What is expected> Go through the material and copy every line in which "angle" appears.

○ ○ ○ ○ ○

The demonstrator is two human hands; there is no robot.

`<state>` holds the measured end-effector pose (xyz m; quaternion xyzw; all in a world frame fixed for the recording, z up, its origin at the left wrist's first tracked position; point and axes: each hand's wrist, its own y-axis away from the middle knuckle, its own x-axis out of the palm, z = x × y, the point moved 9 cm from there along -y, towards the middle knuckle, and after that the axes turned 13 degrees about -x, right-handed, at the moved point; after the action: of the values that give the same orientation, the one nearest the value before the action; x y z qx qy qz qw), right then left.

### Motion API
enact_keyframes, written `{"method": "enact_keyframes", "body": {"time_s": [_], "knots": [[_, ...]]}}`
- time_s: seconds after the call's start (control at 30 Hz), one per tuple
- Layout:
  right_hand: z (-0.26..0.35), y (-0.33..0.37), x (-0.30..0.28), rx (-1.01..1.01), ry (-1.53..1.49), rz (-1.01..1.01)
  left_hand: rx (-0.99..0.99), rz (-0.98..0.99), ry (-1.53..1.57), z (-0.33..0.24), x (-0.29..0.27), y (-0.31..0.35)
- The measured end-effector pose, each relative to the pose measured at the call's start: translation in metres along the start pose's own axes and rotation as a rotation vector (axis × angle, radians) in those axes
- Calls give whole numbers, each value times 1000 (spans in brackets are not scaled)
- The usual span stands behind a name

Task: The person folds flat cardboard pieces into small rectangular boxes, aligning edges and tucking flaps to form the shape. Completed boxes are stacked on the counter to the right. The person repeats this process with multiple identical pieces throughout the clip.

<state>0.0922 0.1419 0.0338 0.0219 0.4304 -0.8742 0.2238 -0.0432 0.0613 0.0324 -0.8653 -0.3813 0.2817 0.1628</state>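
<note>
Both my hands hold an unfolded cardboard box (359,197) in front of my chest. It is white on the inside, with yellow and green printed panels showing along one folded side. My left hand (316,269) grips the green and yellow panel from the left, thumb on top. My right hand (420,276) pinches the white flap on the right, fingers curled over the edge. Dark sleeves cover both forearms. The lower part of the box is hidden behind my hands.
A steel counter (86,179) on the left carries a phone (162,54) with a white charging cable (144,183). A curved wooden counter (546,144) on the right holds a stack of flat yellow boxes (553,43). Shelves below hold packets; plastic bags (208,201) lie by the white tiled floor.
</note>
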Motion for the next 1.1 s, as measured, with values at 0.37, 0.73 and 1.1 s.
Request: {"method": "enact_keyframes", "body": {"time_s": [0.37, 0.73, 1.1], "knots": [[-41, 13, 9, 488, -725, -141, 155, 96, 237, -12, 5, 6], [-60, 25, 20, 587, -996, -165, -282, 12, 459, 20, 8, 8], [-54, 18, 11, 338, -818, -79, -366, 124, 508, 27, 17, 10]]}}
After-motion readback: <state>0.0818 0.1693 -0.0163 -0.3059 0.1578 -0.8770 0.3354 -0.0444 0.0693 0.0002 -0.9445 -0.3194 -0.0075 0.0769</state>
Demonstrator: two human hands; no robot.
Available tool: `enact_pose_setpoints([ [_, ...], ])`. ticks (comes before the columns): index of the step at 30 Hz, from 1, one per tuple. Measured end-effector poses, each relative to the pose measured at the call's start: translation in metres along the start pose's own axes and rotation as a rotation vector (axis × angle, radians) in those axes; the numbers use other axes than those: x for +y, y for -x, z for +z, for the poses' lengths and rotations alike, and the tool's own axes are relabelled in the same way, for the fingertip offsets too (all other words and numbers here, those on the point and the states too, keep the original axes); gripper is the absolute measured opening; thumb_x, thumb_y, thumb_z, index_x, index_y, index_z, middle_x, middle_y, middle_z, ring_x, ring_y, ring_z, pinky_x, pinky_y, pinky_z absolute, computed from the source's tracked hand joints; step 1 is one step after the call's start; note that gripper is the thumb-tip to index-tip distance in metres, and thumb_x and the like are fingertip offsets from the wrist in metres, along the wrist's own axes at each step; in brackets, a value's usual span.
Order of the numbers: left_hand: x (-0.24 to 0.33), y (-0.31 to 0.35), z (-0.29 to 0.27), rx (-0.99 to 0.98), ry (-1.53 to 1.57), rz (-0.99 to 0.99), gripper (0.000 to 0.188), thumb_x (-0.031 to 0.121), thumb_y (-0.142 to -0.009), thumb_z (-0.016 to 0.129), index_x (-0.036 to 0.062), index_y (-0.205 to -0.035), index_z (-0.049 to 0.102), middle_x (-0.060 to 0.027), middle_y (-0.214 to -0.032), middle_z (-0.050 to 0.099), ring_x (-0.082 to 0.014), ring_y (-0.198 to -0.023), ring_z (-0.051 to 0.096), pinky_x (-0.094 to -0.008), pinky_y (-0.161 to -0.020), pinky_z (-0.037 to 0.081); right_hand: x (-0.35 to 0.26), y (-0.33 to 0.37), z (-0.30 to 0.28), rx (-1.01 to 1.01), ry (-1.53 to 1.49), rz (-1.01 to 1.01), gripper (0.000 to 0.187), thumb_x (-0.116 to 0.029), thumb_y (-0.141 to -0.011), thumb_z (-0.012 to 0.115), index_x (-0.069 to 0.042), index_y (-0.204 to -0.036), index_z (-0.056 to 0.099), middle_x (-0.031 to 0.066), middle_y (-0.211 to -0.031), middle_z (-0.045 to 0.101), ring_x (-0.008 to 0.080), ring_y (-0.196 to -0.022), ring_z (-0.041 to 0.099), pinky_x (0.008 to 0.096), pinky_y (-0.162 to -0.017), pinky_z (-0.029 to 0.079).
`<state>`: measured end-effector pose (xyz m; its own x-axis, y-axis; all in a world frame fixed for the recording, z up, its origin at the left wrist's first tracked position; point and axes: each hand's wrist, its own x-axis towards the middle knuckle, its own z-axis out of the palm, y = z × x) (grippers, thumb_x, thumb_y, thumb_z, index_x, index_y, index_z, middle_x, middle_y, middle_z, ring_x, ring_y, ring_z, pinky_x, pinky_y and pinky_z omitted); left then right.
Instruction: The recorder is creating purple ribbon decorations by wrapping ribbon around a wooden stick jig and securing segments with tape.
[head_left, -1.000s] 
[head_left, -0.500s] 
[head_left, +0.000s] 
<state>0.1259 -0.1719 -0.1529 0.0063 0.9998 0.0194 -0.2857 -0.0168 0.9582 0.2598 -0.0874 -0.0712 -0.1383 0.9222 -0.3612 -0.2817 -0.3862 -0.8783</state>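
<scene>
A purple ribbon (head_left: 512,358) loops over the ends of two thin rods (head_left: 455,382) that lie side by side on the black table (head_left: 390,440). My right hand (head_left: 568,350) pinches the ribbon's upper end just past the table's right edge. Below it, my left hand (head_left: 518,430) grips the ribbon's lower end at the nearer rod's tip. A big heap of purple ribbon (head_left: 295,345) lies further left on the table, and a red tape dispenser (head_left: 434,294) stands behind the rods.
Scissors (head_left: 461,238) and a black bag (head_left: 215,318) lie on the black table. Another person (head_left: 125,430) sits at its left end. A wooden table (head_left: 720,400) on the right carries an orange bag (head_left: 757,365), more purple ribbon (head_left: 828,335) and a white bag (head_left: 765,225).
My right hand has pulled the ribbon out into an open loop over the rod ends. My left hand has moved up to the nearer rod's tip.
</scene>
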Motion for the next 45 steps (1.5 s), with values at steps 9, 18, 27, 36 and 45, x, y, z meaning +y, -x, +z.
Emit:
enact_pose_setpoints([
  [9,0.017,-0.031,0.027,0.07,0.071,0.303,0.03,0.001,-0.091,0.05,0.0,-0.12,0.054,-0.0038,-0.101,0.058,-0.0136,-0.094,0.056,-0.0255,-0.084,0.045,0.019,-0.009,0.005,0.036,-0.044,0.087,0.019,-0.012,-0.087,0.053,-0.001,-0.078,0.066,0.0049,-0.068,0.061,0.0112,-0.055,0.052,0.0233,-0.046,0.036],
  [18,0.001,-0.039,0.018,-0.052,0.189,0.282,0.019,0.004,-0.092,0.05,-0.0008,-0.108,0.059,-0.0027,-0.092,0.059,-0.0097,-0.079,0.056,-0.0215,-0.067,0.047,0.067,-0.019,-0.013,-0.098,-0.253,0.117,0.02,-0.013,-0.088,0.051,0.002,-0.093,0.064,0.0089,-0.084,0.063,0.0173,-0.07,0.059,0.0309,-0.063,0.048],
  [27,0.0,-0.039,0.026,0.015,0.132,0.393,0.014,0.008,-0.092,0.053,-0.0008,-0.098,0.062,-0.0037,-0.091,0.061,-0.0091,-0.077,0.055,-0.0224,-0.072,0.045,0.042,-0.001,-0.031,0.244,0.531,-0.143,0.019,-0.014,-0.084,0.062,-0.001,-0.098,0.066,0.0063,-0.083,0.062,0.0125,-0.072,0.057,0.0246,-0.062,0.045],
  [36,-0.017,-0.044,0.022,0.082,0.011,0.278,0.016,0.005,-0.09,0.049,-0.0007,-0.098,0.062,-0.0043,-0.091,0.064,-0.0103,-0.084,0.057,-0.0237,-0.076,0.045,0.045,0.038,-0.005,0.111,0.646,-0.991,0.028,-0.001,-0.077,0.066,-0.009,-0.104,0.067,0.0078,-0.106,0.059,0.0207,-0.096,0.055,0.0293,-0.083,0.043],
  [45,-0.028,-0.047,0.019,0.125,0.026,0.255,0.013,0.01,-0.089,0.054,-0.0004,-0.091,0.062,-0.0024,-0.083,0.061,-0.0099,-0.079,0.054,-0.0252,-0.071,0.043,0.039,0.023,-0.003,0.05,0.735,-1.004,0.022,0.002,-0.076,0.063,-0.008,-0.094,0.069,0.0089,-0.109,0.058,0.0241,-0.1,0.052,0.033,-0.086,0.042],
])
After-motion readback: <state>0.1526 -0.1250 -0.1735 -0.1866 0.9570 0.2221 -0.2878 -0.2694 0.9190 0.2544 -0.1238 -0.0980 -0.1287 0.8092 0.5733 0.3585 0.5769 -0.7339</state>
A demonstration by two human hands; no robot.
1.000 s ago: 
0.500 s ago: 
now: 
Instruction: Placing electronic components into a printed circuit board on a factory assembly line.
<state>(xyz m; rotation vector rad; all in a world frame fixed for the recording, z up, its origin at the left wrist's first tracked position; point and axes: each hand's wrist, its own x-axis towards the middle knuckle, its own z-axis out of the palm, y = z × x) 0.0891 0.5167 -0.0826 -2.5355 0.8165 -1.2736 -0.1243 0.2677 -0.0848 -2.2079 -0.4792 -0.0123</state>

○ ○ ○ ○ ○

Answer section>
- The measured end-effector pose, each relative to the pose measured at the call's start: translation in metres along the start pose's own axes and rotation as a rotation vector (axis × angle, radians) in those axes
Available tool: `enact_pose_setpoints([ [_, ...], ])`. ticks (comes before the columns): index of the step at 30 Hz, from 1, one per tuple. Measured end-effector poses, each relative to the pose measured at the call's start: translation in metres along the start pose's own axes and rotation as a rotation vector (axis × angle, radians) in those axes; the numbers use other axes than those: x for +y, y for -x, z for +z, for the poses' lengths and rotations alike, and the tool's own axes are relabelled in the same way, for the fingertip offsets too (all other words and numbers here, those on the point and the states too, keep the original axes); gripper is the absolute measured opening; thumb_x, thumb_y, thumb_z, index_x, index_y, index_z, middle_x, middle_y, middle_z, ring_x, ring_y, ring_z, pinky_x, pinky_y, pinky_z absolute, computed from the source's tracked hand joints; step 1 is one step after the call's start; note that gripper is the thumb-tip to index-tip distance in metres, and thumb_x and the like are fingertip offsets from the wrist in metres, along the wrist's own axes at each step; in brackets, a value's usual span.

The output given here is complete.